* [What to produce] After locating "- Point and" in the listing below, copy that line and each one after it exactly, ending with the line that has "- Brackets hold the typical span".

◇ ◇ ◇

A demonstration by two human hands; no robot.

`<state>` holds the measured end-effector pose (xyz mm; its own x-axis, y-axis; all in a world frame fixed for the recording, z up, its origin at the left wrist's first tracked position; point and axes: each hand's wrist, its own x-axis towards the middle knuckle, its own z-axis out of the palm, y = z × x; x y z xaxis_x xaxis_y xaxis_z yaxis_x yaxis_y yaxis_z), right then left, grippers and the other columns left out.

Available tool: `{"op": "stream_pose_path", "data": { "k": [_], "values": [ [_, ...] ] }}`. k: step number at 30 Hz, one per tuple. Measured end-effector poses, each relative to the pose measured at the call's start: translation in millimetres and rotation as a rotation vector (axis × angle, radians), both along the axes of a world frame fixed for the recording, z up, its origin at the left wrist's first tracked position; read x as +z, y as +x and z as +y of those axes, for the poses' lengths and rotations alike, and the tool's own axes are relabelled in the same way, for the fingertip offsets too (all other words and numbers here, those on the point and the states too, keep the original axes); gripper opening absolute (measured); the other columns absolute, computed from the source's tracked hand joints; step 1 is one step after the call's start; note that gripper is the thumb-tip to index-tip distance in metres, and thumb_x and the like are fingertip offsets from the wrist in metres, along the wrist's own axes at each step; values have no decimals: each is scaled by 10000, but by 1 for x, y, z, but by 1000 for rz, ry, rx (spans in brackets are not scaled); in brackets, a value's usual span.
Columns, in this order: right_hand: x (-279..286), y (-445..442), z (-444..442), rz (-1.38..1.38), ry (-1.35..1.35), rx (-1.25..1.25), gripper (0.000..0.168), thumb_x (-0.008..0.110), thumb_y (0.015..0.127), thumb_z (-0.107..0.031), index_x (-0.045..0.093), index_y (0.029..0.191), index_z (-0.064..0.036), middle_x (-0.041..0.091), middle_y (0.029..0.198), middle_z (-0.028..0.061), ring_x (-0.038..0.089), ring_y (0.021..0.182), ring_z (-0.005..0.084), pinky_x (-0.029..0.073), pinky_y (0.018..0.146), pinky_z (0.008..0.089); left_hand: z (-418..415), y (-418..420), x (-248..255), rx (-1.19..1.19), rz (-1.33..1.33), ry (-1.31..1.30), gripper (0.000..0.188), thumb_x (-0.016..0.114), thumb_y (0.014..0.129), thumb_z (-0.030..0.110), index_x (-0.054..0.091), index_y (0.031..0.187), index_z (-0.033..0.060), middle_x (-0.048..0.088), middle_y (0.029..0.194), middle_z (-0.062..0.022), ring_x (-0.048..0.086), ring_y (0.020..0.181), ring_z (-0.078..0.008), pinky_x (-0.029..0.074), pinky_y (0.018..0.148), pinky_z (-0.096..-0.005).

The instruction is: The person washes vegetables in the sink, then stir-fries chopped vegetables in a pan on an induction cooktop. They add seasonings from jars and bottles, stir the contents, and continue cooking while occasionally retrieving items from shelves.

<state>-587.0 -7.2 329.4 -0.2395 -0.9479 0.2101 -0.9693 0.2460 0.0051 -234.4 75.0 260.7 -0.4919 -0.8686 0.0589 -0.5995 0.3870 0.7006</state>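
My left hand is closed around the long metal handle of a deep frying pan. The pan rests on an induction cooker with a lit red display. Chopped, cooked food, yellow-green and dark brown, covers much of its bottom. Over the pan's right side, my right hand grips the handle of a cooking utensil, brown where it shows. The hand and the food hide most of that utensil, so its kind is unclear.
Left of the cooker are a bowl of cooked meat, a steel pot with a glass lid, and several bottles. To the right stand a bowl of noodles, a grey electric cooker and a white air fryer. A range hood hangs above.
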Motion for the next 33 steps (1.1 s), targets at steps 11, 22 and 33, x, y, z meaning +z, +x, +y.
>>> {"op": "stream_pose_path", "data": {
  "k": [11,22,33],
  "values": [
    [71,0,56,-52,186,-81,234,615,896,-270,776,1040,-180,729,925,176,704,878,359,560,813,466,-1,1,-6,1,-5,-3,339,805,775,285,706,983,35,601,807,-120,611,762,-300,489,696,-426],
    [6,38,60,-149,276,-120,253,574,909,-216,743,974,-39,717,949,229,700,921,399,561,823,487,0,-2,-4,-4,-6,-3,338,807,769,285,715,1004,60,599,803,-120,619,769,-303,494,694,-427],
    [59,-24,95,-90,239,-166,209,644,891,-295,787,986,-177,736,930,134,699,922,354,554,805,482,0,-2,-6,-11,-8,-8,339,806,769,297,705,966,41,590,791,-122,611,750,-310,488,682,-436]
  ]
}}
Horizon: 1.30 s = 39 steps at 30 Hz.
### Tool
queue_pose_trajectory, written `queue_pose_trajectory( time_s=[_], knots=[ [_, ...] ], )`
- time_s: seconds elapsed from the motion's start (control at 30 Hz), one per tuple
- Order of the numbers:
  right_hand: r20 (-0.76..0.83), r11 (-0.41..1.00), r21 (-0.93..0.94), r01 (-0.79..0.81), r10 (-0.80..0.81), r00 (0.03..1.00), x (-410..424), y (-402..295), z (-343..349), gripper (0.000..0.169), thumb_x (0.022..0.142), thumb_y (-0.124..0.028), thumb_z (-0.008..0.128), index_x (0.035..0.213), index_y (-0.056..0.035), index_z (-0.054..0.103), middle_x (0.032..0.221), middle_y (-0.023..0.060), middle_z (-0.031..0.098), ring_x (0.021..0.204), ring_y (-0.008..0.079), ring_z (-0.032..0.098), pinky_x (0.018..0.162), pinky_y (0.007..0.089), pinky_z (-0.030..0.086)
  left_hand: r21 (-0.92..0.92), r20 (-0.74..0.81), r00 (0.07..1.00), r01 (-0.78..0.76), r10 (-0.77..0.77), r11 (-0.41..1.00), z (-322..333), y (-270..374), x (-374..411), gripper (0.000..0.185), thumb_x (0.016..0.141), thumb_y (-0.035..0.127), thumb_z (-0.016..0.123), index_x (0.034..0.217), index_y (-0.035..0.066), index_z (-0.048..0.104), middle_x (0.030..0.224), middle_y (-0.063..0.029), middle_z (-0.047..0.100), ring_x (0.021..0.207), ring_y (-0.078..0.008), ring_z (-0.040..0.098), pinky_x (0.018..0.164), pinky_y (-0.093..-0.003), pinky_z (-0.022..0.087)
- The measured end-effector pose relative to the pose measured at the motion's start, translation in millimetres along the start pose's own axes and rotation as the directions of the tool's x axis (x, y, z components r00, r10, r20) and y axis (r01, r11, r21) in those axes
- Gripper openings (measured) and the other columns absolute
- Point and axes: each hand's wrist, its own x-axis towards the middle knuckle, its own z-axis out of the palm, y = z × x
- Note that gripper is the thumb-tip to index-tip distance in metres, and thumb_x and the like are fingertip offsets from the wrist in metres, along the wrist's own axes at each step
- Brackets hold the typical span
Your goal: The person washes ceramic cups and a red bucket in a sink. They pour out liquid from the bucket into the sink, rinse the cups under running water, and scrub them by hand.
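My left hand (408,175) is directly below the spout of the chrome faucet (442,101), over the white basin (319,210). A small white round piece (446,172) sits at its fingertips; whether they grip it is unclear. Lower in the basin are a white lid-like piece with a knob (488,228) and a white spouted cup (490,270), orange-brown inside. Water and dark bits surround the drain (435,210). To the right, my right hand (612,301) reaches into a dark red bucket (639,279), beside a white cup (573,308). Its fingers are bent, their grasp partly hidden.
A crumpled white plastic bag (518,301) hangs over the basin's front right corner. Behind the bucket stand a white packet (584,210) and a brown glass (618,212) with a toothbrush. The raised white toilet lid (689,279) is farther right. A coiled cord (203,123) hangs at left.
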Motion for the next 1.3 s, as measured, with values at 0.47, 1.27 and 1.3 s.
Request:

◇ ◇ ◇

* [The completed task]
- Point and axes: each hand's wrist, its own x-axis towards the middle knuckle, its own z-axis out of the palm, y = z × x
- Note that gripper is the thumb-tip to index-tip distance in metres, and thumb_x and the like are fingertip offsets from the wrist in metres, along the wrist's own axes at each step
- Brackets hold the typical span

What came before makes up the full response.